Monday, June 24, 2019

The Regionalism of Jared Carter

The following is excerpted from the introduction to Jared Carter's The Land Itself.

 "That Jared Carter, among living writers, is one of America’s premier regionalist poets is a claim few who know his work well would dispute. Yet describing any writer as regionalist in the second decade of the 21st century is in some ways problematic. The last high-water mark of American regionalism, the 1930s, was already on the wane by the time Jared Carter was born, and regionalism’s death knell was already being sounded by such critics as Lowry Charles Wimberly – who saw in the spread of national brands and national standards the inexorable homogenization of America’s regions. At the same time, John Crowe Ransom and the Agrarians were analyzing the slow death of Southern regionalism due to the spread of industrialism, the migration from rural areas into the cities, and a host of inter-related cultural trends.

After the end of World War II, the homogenization of America’s hinterlands, due to the spread of the interstate highway system and television, received a quantum boost, with its effects becoming more far-reaching and virulent with each passing decade until, by the digital revolution of 1990s, it had come to seem as though regionalism could only legitimately be spoken of in the past tense.

And yet it was through these same decades, when so much of what was most distinctive about America’s heartland was vanishing, that Carter was turning out poem after poem, portraying characters, situations and locations as singular and sharply defined as any in literature, and he was doing so with a honed plainness of style that left no doubt as to their veracity and authenticity.

Beginning with Carter’s first book, Work, For the Night is Coming (1981), readers were introduced to a region which was at once literal and mythical: “Mississinewa County,” somewhere “east of Spoon River, west of Winesburg, and slightly north of Raintree County,” as Carter himself has explained.  It is a fictional county named for an actual river (the Mississinewa, a tributary of the Wabash) which, like the fictional town “Spoon River” (also named for an actual river), Faulkner’s “Yoknapatawpha County,” Frost’s rural New England,  Robinson’s “Tilbury Town” and a long list of other literary regions, is rooted equally in the American continent and the American psyche. Mississinewa County is a multifaceted, multidimensional “place” of such symbolic and allegorical richness that its hinterlands and far boundaries – despite several decades of appreciative commentary – remain largely unexplored. Altogether, Carter’s books contain much of what one has come to expect in a regionalist body of literature from the American Midwest: pool halls and funeral parlors, dilapidated barns and covered bridges, barbershops and taverns, and miles of highways, telephone poles and open country inhabited by farmers, druggists, drifters, drunkards, undertakers and real estate developers. Turning to any of the early and late poems in the current collection, one is struck once again by the assurance and authority in the poet’s voice. Carter’s descriptions are rendered with a pitch-perfect precision that can only come from long familiarity with his subject. He is a plein-air poet, portraying his region with a sharpness of focus and an eye for inconspicuous but telling detail that cannot be achieved at second-hand.

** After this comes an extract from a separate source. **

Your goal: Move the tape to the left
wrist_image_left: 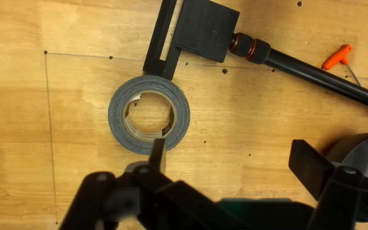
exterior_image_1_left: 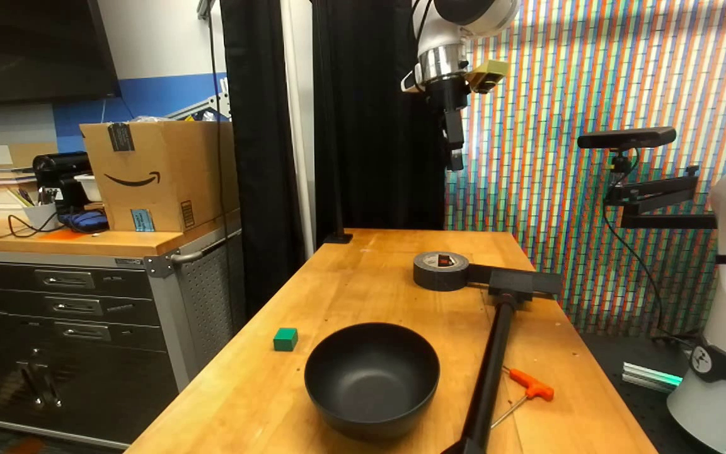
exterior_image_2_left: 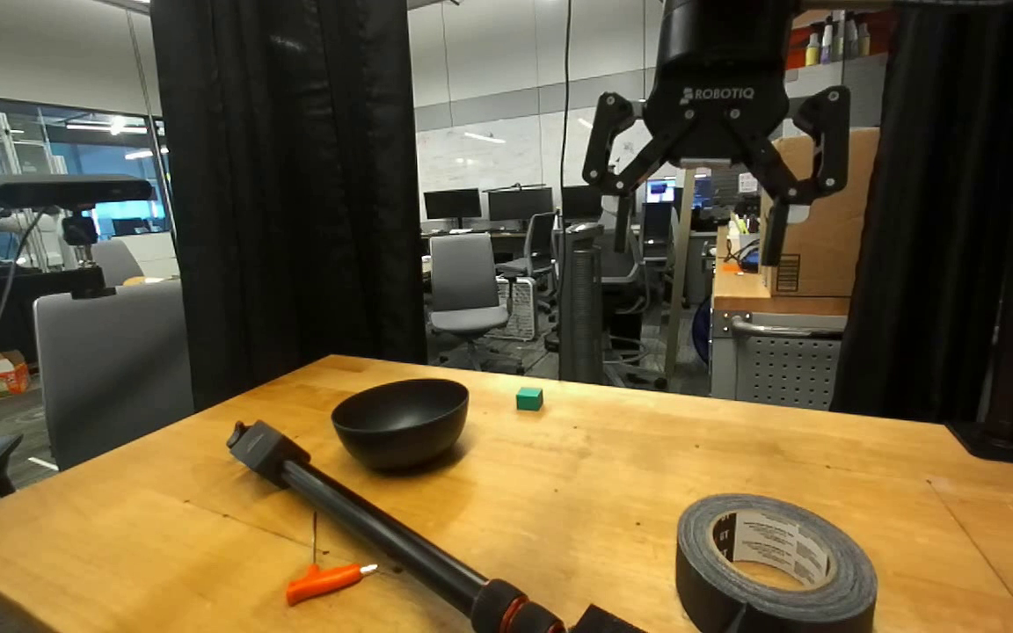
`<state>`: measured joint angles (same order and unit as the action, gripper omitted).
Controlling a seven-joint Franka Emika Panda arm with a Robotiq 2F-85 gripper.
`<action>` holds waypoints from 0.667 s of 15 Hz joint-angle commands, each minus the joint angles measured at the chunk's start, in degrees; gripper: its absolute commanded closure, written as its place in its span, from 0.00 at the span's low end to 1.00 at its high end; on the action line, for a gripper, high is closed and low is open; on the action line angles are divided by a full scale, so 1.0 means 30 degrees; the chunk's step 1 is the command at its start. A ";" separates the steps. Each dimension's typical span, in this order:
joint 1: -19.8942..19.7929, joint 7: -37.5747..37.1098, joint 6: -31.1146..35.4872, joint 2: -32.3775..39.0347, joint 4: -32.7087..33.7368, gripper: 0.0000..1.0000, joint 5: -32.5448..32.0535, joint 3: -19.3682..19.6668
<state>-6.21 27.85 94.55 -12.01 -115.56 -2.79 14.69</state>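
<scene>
Tape [exterior_image_1_left: 440, 277] lies flat on the table [exterior_image_1_left: 350, 296], right by the slotted end of the black stand [exterior_image_1_left: 492, 369] — touching or just beside, you can't tell. And your hand [exterior_image_2_left: 696, 251] hangs high above, fingers spread wide, nothing between them. So it's the approach you're on, by the look of it: no grasp made, the whole leftward shift to come. Check the wrist view: the tape sits up and to the left of the gap between your fingers, one fingertip [wrist_image_left: 156, 156] showing across its near edge, table showing through its core. That calls for a sideways slide to centre the gap over the tape, then a straight drop, one finger either side, or one down the core if the spread proves too tight. Mind the stand when you drop; it could well foul a finger. The orange hex key [exterior_image_1_left: 531, 383] lies farther along that stand, well apart from the tape. Whose left is meant, the sentence doesn't say, so settle that before you lift. Now, containers: the big black bowl [exterior_image_1_left: 372, 381] stands upright, its dark floor in plain sight, and the green cube [exterior_image_1_left: 285, 339] sits outside it, near its wall, on the table. Off on the tool chest [exterior_image_1_left: 104, 378], a cardboard box [exterior_image_1_left: 158, 202] has bits poking over its top, too jumbled to name, while a white cup [exterior_image_1_left: 45, 218] holds what look like pens [exterior_image_1_left: 24, 197].
</scene>
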 commanded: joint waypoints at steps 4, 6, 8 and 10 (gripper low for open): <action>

The answer, then, to the question of whether a genuinely regional literature is still possible in the 21st century, when America’s regions have been all but homogenized, suburbanized, industrialized and digitized out of existence, is to be found in the pages of any of Carter’s books, where the poems, like palpable artifacts plucked from field or creekbed, constitute clear evidence of a region still very much alive. Precisely how America’s regions have survived a century of destructive “progress” – at what cost, and in what fashion – are complex questions beyond the scope of this essay. But one index and proof of their survival is to be found in the literature they produce, and Carter’s books are as strong a piece of evidence as one might hope for."